Mangelnde Sorgfalt bei Finanzgeschäften; Anklagegrundsatz
Zusammenfassung
Sachverhalt
Bei der Bank E.________ wurden 2014 fuer zwei Offshoregesellschaften Kontobeziehungen eroefnet; als wirtschaftlich Berechtigter wurde H.________ angegeben, waehrend C.________ die Kundenbeziehung betreute und A.________, B.________ sowie D.________ spaeter als Mitglieder des Compliance Risk Committees ueber deren Weiterfuehrung entschieden. Nach den Panama Papers erstattete die Bank eine Verdachtsmeldung, die FINMA zeigte den Fall an, und die vier Beschuldigten wurden wegen mangelnder Sorgfalt bei Finanzgeschaeften nach Art. 305ter Abs. 1 StGB verurteilt. Vor Bundesgericht bestritten sie insbesondere die Genuege der Anklage sowie das Vorliegen einer strafbaren Sorgfaltspflichtverletzung.
Erwägungen
Das Bundesgericht hielt fest, Art. 305ter Abs. 1 StGB sei ein Vorsatz- und Begehungsdelikt und weder ein Fahrlaessigkeits- noch ein echtes Unterlassungsdelikt; deshalb genuegten die fuer gewoehnliche Anklagen geltenden Anforderungen, die hier mit der Beschreibung der Rollen, der fraglichen Kontobeziehungen und der unterlassenen Plausibilisierung des wirtschaftlich Berechtigten erfuellt seien. Fuer die gebotene Sorgfalt seien nicht nur formelle Angaben wie das Formular A massgebend, sondern die nach GwG, GwV-FINMA und VSB konkretisierten materiellen Abklaerungspflichten; bei ernsthaften Zweifeln an der wirtschaftlichen Berechtigung seien vertiefte Nachforschungen und gegebenenfalls eine Wiederholung des Identifikationsverfahrens erforderlich.
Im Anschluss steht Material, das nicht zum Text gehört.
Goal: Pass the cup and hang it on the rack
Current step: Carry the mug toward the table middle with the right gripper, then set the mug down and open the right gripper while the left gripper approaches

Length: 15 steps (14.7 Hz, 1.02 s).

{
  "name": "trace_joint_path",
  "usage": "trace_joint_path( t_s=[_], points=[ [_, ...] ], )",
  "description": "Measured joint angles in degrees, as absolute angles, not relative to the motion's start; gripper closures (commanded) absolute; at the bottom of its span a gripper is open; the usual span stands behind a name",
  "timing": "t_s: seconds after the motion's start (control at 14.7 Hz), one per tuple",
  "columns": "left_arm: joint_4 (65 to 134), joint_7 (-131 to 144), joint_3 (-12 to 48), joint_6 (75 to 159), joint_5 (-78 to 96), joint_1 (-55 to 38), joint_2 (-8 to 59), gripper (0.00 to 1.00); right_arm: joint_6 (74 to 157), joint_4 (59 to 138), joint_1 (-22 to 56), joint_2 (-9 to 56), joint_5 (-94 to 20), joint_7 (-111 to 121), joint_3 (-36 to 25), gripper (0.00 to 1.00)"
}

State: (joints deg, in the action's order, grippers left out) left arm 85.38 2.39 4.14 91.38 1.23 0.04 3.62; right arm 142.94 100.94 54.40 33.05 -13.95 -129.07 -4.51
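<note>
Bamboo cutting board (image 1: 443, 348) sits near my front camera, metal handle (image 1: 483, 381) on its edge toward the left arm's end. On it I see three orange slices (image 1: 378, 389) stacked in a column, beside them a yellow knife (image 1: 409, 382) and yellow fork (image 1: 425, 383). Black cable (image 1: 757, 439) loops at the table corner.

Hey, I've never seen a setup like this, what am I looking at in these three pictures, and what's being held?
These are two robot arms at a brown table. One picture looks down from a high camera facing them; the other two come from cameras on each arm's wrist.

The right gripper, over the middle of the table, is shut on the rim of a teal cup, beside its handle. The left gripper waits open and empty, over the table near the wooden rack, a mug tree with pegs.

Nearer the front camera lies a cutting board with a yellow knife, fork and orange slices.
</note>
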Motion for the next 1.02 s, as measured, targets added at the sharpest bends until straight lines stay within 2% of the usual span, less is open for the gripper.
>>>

Angesichts der hohen Vermoegenswerte, der Darlehensfinanzierung, der Offshore-Strukturen, der Durchlaufkonten sowie der spaeteren Erfassung von H.________ als politisch exponierte Person habe die Vorinstanz bundesrechtskonform eine Verletzung dieser Sorgfaltspflichten durch alle vier Beschwerdefuehrer bejaht. Das Bundesgericht praezisierte sodann seine Rechtsprechung dahin, dass eine Straffreiheit nur dann in Betracht faellt, wenn feststeht, dass der wirtschaftlich Berechtigte korrekt festgestellt wurde; bleibt dessen Person infolge mangelnder Sorgfalt unklar, ist der objektive Tatbestand von Art. 305ter Abs. 1 StGB erfuellt. Aufgrund der verbindlichen Feststellungen zur Kenntnis der Umstaende und zum bewussten Unterlassen weiterer Abklaerungen durfte die Vorinstanz zudem Vorsatz annehmen.
Entscheid
Die Beschwerden wurden abgewiesen, soweit darauf eingetreten wurde. Die Schuldsprueche wegen mangelnder Sorgfalt bei Finanzgeschaeften nach Art. 305ter Abs. 1 StGB blieben bestehen.